About this task: Give back all of the data, word for word.

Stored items
══════════════════════════════
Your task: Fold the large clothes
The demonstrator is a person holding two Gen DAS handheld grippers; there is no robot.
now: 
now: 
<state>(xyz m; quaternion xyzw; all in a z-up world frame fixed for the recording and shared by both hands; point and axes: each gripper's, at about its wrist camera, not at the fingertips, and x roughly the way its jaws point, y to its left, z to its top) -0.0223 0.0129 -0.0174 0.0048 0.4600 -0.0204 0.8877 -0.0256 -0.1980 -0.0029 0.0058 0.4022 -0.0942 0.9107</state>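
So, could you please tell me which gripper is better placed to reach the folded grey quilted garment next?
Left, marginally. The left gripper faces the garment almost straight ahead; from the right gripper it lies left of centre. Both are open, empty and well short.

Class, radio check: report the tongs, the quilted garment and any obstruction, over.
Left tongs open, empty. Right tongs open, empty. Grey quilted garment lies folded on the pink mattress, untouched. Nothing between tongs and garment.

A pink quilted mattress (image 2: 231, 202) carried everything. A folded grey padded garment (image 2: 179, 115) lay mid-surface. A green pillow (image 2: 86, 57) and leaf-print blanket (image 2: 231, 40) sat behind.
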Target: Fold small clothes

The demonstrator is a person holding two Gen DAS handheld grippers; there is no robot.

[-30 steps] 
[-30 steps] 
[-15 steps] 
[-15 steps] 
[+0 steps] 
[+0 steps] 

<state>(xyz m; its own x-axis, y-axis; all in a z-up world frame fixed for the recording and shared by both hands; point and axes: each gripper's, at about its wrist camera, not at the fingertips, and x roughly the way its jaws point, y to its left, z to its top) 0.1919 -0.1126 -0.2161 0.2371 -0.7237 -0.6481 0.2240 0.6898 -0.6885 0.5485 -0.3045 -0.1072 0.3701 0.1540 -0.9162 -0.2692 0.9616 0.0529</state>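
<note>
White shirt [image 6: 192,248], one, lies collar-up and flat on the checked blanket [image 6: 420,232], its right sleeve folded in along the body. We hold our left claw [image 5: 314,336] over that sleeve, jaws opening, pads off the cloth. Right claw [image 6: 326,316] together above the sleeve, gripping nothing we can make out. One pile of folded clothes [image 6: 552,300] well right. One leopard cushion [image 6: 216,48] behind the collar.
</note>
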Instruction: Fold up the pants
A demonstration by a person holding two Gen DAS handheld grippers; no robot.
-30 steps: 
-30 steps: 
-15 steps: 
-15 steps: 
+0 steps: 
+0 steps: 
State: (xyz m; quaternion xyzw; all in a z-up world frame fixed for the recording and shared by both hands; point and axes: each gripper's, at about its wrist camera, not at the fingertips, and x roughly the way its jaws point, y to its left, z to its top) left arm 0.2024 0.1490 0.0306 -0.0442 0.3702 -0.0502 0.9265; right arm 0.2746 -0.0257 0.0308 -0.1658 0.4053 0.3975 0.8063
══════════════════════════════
Solution below:
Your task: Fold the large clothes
The demonstrator is a person holding two Gen DAS handheld grippers; there is no robot.
now: 
now: 
<state>(xyz m; quaternion xyzw; all in a z-up world frame fixed for the recording and shared by both hands; point and axes: each gripper's, at about its wrist camera, not at the fingertips, and x roughly the way its jaws point, y to its left, z to its top) -0.0223 0.0129 -0.0174 0.0048 0.4600 -0.0204 0.8877 -0.0256 -0.1980 -0.0029 0.0058 0.4022 -0.0942 0.9107</state>
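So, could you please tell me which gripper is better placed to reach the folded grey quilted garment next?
Left, marginally. The left gripper faces the garment almost straight ahead; from the right gripper it lies left of centre. Both are open, empty and well short.

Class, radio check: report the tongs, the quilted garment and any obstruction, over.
Left tongs open, empty. Right tongs open, empty. Grey quilted garment lies folded on the pink mattress, untouched. Nothing between tongs and garment.

A pink quilted mattress (image 2: 231, 202) carried everything. A folded grey padded garment (image 2: 179, 115) lay mid-surface. A green pillow (image 2: 86, 57) and leaf-print blanket (image 2: 231, 40) sat behind.
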Target: Fold small clothes

The demonstrator is a person holding two Gen DAS handheld grippers; there is no robot.

[-30 steps] 
[-30 steps] 
[-15 steps] 
[-15 steps] 
[+0 steps] 
[+0 steps] 

<state>(xyz m; its own x-axis, y-axis; all in a z-up world frame fixed for the recording and shared by both hands; point and axes: each gripper's, at about its wrist camera, not at the fingertips, and x roughly the way its jaws point, y to its left, z to its top) 0.1919 -0.1126 -0.2161 0.2371 -0.7237 -0.6481 0.2240 0.6898 -0.6885 0.5485 -0.3045 -0.1072 0.3701 0.1540 -0.9162 -0.2692 0.9616 0.0529</state>
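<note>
White shirt [image 6: 192,248], one, lies collar-up and flat on the checked blanket [image 6: 420,232], its right sleeve folded in along the body. We hold our left claw [image 5: 314,336] over that sleeve, jaws opening, pads off the cloth. Right claw [image 6: 326,316] together above the sleeve, gripping nothing we can make out. One pile of folded clothes [image 6: 552,300] well right. One leopard cushion [image 6: 216,48] behind the collar.
</note>
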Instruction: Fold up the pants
A demonstration by a person holding two Gen DAS handheld grippers; no robot.
-30 steps: 
-30 steps: 
-15 steps: 
-15 steps: 
+0 steps: 
+0 steps: 
State: (xyz m; quaternion xyzw; all in a z-up world frame fixed for the recording and shared by both hands; point and axes: each gripper's, at about its wrist camera, not at the fingertips, and x roughly the way its jaws point, y to its left, z to its top) left arm 0.2024 0.1490 0.0306 -0.0442 0.3702 -0.0502 0.9265; right arm 0.2746 -0.0257 0.0308 -0.1658 0.4053 0.3975 0.8063

The exercise concludes with that.